EXERCISE:
There is one span to output from the data below: the lines starting at the line with "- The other" and ending at the line with "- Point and". Output it exactly, ends included, nothing more.
[Opening GIVEN MATERIAL section]
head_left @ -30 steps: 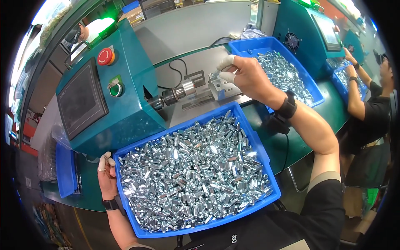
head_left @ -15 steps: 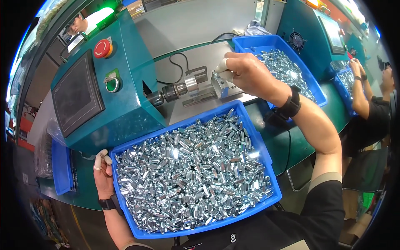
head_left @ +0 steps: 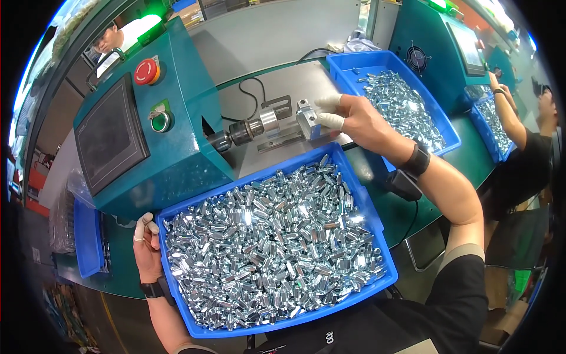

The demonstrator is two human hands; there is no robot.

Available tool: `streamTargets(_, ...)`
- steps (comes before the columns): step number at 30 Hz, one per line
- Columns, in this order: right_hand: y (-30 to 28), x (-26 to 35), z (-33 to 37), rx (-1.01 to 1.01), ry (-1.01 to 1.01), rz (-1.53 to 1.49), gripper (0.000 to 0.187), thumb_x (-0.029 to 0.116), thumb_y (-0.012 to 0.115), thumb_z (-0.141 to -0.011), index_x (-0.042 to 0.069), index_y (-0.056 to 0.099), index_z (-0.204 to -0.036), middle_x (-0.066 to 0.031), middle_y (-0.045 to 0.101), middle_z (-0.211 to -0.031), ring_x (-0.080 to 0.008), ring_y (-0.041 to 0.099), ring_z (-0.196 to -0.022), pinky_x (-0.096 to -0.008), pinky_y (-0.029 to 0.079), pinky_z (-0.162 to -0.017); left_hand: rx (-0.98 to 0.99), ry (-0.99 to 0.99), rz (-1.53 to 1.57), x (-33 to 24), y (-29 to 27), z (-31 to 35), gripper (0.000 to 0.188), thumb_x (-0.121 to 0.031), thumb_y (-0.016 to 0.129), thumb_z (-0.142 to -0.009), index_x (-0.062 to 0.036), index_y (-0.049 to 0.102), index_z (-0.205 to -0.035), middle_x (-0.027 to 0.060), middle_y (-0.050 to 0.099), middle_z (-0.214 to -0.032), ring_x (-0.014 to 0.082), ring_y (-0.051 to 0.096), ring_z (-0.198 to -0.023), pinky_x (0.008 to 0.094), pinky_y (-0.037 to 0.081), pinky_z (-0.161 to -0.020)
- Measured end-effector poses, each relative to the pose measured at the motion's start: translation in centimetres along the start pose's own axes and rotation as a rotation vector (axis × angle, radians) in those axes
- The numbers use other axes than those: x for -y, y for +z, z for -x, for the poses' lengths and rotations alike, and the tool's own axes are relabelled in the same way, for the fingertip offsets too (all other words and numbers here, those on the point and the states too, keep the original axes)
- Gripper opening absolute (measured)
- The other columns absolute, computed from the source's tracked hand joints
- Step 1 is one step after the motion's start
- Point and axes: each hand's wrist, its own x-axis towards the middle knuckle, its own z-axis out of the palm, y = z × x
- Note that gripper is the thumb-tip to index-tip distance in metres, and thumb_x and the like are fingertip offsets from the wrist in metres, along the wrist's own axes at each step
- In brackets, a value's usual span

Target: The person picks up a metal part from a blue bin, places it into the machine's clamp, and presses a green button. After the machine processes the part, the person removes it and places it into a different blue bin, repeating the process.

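My right hand [head_left: 367, 125], white covers on its fingertips, is at the right side of a small metal clamp block [head_left: 308, 120]. Its thumb and forefinger are apart, and I see nothing between them. Left of the block, a metal chuck [head_left: 242, 131] juts from the green machine [head_left: 177, 171]. In front of me is a large blue tray [head_left: 345, 162] heaped with shiny hex metal pieces [head_left: 271, 248]. Against the tray's left rim, my left hand [head_left: 147, 243] is closed with curled fingers, also in white covers.
A red emergency button [head_left: 147, 71], a green button [head_left: 159, 121] and a dark screen [head_left: 111, 131] are on the machine. Another blue tray [head_left: 445, 138] of metal pieces stands back right. A co-worker's arm [head_left: 510, 121] is at the far right, beside a second green machine [head_left: 433, 44].
My right hand has come down from the top of the clamp block to its right side, its fingers parting. My left hand stays put. The far machine's lamp has turned from orange to green.
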Motion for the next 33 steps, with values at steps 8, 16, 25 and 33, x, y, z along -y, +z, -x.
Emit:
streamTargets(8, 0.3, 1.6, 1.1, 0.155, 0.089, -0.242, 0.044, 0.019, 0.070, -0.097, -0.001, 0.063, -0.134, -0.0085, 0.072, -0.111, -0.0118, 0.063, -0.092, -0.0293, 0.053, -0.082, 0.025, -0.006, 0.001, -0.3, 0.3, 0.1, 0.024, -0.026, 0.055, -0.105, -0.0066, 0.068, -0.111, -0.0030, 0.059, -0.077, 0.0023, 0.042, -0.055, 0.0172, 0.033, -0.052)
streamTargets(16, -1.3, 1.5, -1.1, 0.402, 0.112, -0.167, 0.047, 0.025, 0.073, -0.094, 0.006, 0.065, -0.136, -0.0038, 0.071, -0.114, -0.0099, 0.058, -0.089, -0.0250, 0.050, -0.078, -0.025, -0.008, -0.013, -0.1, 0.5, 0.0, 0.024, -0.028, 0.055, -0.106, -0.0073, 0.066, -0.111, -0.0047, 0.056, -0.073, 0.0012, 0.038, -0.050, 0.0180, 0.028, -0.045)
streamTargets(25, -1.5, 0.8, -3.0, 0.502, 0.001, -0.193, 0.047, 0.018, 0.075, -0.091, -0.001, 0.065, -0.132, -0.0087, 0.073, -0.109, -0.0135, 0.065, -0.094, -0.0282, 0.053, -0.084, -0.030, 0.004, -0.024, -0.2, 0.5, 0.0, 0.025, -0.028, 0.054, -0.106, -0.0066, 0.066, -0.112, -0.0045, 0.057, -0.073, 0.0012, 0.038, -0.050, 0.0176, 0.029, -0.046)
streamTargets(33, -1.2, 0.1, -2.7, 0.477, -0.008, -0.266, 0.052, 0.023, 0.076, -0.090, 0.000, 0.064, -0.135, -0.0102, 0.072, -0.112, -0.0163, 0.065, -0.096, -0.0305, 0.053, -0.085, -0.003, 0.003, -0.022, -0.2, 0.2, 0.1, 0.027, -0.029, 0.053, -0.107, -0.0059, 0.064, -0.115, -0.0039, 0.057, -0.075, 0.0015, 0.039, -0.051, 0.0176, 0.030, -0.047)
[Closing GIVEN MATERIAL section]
ANSWER AREA:
- The other columns absolute, computed from the source's tracked hand joints
- Step 1 is one step after the motion's start
- Point and axes: each hand's wrist, its own x-axis towards the middle knuckle, its own z-axis out of the palm, y = z × x

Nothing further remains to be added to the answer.